Following are the standard guidelines for good unit tests:

  • Run fast (they have short setups, run times, and tear downs)
  • Run in isolation (reordering possible)
  • Self-contained (does the required set-up and tear down) and independent of other tests
  • Leaves the system in the same state
  • Name tests properly, express intent
  • Should be fully automated and non-interactive
  • Use data that makes them easy to read and to understand
  • Use real data (copies of production data) when they need to

A test is not a unit test if:

  • It talks to a database.
  • It communicates across a network.
  • It touches the file system.
  • You have to do special things to your environment (such as editing configuration files) to run it.

Unit Test Smells:

  • Testing private methods
  • Extensive setup/teardown
  • Brittle tests
  • Slow tests
  • Writing logs and comments in the tests (guess your tests are really complicated)

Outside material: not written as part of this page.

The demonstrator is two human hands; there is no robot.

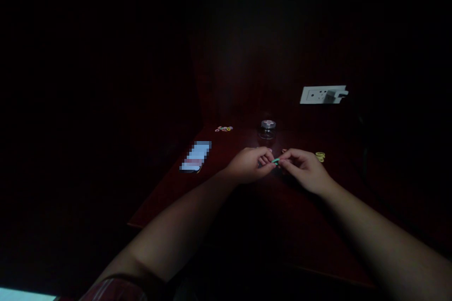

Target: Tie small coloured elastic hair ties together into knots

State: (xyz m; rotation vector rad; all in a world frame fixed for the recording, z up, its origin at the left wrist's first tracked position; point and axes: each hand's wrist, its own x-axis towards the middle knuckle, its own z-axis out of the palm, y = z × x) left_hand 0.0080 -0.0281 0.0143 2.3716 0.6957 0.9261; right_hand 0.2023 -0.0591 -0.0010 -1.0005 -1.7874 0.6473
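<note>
Between both sets of fingertips is a small green hair tie (pixel 276 161), a little above the dark red table. My left hand (pixel 251 164) pinches its left side. The right side is pinched by the thumb and finger of my right hand (pixel 306 169). Several yellow hair ties (pixel 320 156) lie just beyond my right hand. A few pinkish and orange bits peek out behind the fingers, too small and shaded to name. Beyond the hands stands a small clear jar (pixel 267 130) with its lid on.
At the table's far left lies a pile of coloured hair ties (pixel 224 129). A phone (pixel 196 156) with a lit, blurred screen rests near the left edge of the table (pixel 169 207). A white wall socket (pixel 322 95) holds a plug. The surroundings are very dark.
</note>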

These a pretty good guidelines for unit testing. It talks about tests being self-contained, independent and order independent. But no one seems to talk about running tests in parallel. When developers write tests shouldn‘t developers write tests that can be run in parallel?

Frameworks like TestNG provides facility to run unit tests in parallel, but I have not noticed teams using this feature. This should be one of the guidelines for writing good unit tests.

Potential issues that could arise due to running the tests in parallel are:

  1. If your tests are sharing/dependent state like Database, running tests in parallel can result in unpredictable behavior.
    My response: First of all, your unit tests should not depend on external state, but even if they do, there are ways to avoid unpredictable behavior. For Ex: for tests that alter database state, you can run your tests inside a transaction, so that other tests don‘t see the state changes in between test runs.
  2. Debugging tests could be a little difficult, if they are run in parallel.
    My response: Writing tests that can run in parallel would mean your tests which depend on external state will be a little more complicated and have to be carefully written. Tests which don‘t depend on external state, should behave the same way. Hopefully once the tests are written they are not difficult to maintain. Also the testing frameworks should provide a way to reduce the thread size to one when debugging tests.

I can see the following really big advantages of running the tests in parallel:

  1. Faster feedback : greater development velocity
  2. Reduction in execution time huge savings from a cost and time perspective
  3. Simulating real world : exposure to potential synchronization issues. In real world, multiple customers will use the application in parallel and hence execution in parallel is a real world requirement.